### ABOUT THIS TASK
Reproduce every line below exactly as written; do not include the images.

[[ GIVEN INFORMATION open ]]

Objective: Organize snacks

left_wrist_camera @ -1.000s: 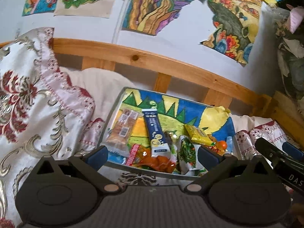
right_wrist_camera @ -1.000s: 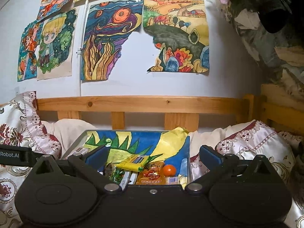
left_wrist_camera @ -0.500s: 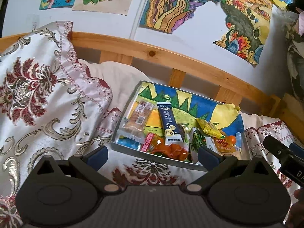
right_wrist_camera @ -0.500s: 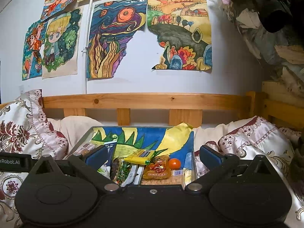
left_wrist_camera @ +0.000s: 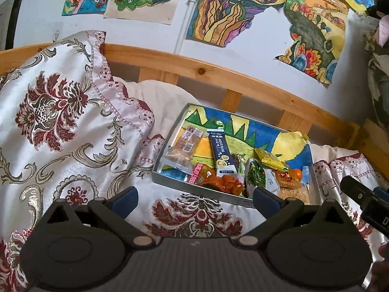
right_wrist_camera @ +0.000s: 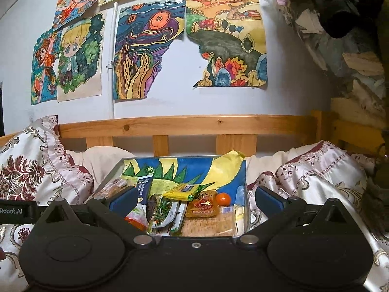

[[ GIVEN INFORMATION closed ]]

### RESPONSE
Objective: Organize snacks

left_wrist_camera @ -1.000s: 
right_wrist_camera @ -1.000s: 
left_wrist_camera @ -0.500s: 
right_wrist_camera @ -0.500s: 
left_wrist_camera @ +0.000s: 
right_wrist_camera @ +0.000s: 

This output completes the exercise.